§ Problem requirements
Once the line with "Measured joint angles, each" is found in the data, output it and each following line exactly, up to and including the line with "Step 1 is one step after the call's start", and nothing before or after.

§ Raw data
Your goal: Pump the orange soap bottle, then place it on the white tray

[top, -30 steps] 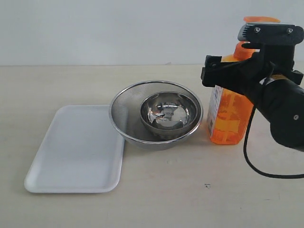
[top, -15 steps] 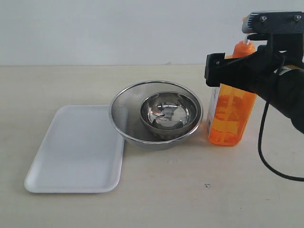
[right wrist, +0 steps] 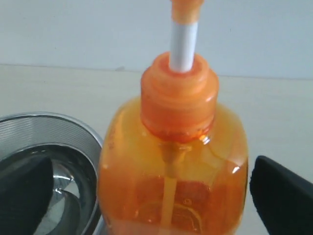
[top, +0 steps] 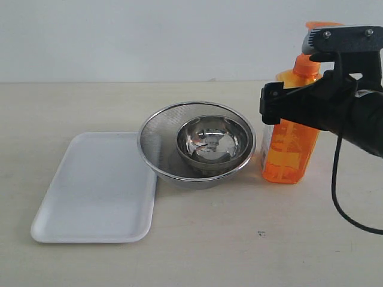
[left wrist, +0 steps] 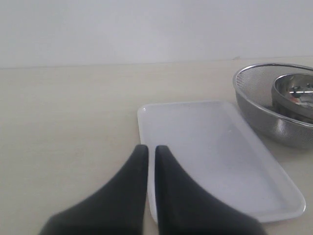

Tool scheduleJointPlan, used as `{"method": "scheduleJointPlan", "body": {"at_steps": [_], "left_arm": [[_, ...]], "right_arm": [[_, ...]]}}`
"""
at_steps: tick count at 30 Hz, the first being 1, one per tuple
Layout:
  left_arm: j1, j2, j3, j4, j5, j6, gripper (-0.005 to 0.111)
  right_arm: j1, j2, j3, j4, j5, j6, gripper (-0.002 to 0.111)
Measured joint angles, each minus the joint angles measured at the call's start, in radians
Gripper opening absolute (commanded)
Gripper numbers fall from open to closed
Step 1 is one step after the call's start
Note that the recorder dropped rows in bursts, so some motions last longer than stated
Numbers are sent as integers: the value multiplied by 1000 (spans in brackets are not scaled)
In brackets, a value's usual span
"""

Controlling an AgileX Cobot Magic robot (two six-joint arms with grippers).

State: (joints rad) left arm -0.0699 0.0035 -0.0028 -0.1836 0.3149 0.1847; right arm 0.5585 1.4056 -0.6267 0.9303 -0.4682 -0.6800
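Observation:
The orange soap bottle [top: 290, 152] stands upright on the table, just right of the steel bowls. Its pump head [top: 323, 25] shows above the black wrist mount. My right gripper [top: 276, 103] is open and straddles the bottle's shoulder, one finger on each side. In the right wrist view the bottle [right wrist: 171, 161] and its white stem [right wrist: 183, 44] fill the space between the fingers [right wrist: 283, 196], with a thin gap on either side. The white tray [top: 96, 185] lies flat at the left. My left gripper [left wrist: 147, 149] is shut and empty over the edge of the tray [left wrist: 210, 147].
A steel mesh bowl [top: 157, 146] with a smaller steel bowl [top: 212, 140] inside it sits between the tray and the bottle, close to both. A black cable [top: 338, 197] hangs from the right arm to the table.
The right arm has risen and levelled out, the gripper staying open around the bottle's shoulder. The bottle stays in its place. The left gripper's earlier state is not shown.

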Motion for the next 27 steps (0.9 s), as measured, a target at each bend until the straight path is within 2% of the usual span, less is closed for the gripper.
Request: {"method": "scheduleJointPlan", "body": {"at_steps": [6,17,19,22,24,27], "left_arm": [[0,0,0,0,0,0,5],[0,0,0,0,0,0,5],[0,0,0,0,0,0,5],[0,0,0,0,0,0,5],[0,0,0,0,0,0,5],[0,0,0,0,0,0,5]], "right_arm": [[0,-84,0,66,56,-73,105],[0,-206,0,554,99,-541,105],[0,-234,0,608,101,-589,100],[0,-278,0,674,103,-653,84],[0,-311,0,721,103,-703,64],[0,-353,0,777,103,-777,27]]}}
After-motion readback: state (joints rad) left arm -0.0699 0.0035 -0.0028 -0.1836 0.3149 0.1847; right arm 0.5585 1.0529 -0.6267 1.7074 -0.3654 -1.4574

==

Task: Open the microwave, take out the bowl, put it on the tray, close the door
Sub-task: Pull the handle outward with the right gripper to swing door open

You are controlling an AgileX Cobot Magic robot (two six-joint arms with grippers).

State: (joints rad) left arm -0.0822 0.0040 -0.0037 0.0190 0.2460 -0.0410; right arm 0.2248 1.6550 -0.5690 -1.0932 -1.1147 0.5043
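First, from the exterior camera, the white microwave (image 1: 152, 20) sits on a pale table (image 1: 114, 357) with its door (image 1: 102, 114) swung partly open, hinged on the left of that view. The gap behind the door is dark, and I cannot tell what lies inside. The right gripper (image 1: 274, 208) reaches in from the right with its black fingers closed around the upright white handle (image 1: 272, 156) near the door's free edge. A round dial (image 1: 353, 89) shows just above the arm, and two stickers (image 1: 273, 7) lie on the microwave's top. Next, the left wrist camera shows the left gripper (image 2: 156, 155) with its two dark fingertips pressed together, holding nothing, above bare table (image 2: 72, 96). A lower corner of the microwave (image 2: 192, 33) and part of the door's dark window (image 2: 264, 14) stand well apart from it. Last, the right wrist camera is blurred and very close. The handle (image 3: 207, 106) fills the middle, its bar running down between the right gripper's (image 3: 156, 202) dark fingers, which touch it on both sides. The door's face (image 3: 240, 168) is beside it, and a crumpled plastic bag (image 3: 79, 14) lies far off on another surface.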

§ Output below
Measured joint angles, each minus the joint angles measured at the call's start, in radians
Gripper opening absolute (commanded)
Gripper numbers fall from open to closed
Step 1 is one step after the call's start

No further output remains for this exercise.